## AVAILABLE DATA
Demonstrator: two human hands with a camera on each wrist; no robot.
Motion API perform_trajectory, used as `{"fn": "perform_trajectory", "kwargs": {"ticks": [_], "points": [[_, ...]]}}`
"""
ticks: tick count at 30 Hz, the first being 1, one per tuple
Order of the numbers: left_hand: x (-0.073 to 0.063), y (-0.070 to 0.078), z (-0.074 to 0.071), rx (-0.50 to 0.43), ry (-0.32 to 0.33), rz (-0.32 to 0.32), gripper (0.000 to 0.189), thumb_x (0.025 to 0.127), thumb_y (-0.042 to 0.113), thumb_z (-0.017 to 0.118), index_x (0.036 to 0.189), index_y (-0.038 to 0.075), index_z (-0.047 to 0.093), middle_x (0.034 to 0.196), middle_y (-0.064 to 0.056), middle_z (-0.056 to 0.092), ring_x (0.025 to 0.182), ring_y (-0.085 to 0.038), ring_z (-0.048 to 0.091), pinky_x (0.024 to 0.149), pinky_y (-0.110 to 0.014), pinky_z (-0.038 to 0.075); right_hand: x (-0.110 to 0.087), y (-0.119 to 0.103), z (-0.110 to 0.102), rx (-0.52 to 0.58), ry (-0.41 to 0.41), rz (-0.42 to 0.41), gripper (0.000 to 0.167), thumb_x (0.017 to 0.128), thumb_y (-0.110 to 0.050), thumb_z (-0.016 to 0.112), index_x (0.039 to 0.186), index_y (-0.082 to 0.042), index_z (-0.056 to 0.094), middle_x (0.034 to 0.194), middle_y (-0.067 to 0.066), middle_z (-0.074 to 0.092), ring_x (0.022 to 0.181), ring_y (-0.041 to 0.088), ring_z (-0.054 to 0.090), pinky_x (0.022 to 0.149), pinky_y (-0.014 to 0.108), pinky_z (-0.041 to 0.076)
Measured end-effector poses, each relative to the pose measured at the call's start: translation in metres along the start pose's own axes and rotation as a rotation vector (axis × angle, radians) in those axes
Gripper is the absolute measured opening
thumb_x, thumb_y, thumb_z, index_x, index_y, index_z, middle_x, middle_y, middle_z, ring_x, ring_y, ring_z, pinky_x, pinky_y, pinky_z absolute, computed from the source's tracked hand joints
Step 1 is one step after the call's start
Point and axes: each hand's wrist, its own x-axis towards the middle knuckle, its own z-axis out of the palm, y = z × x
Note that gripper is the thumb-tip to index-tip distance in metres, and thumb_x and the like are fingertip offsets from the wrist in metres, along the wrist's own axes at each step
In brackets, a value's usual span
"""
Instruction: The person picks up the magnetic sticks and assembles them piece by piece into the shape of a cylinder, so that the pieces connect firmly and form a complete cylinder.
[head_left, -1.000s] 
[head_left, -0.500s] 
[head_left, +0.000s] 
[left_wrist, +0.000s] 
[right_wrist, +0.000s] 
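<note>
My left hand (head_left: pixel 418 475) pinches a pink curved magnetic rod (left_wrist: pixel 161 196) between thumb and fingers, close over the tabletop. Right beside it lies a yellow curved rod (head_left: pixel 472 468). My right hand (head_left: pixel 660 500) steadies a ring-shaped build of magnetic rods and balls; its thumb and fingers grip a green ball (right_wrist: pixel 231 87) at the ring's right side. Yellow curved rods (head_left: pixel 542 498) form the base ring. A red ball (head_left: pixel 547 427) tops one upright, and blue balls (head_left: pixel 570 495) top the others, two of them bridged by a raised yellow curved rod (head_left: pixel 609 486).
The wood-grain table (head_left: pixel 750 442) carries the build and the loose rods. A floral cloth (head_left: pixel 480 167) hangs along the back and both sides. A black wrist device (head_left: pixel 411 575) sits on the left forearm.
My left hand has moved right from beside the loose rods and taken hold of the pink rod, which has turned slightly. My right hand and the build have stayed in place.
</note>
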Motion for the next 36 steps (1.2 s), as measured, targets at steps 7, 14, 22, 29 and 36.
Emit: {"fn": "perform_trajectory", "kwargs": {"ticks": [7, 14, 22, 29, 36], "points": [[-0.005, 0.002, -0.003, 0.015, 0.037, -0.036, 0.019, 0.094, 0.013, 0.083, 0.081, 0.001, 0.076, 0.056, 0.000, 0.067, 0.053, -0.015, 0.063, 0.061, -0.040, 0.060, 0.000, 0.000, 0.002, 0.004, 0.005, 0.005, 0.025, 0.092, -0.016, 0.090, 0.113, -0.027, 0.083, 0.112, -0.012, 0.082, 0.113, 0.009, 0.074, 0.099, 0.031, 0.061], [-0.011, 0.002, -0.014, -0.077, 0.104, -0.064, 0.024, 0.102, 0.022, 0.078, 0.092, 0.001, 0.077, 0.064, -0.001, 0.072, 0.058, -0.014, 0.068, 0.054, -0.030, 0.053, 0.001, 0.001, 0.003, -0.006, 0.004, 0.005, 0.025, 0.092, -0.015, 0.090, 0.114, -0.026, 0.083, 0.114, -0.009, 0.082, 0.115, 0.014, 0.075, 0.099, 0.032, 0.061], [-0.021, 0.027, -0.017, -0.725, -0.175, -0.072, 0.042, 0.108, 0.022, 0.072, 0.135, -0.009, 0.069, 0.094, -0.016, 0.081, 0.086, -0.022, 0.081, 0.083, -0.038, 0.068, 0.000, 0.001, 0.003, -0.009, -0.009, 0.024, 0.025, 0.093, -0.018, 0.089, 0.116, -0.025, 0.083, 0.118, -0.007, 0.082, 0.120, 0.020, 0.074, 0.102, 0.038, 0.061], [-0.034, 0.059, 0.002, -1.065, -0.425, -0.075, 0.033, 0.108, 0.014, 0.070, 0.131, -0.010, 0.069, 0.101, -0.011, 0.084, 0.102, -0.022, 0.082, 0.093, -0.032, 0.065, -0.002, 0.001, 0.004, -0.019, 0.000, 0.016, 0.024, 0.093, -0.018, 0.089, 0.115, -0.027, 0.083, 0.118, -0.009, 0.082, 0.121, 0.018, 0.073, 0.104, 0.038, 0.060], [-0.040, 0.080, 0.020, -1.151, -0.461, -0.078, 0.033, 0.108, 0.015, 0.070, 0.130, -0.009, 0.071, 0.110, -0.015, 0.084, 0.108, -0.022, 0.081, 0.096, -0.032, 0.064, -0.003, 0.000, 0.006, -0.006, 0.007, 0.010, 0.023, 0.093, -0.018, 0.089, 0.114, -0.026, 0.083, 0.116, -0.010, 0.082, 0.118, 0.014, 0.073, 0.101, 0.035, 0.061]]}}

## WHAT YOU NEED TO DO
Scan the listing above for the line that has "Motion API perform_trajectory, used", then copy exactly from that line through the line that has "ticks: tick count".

## RESULT OF THE TASK
Motion API perform_trajectory, used as `{"fn": "perform_trajectory", "kwargs": {"ticks": [_], "points": [[_, ...]]}}`
"""
ticks: tick count at 30 Hz, the first being 1, one per tuple

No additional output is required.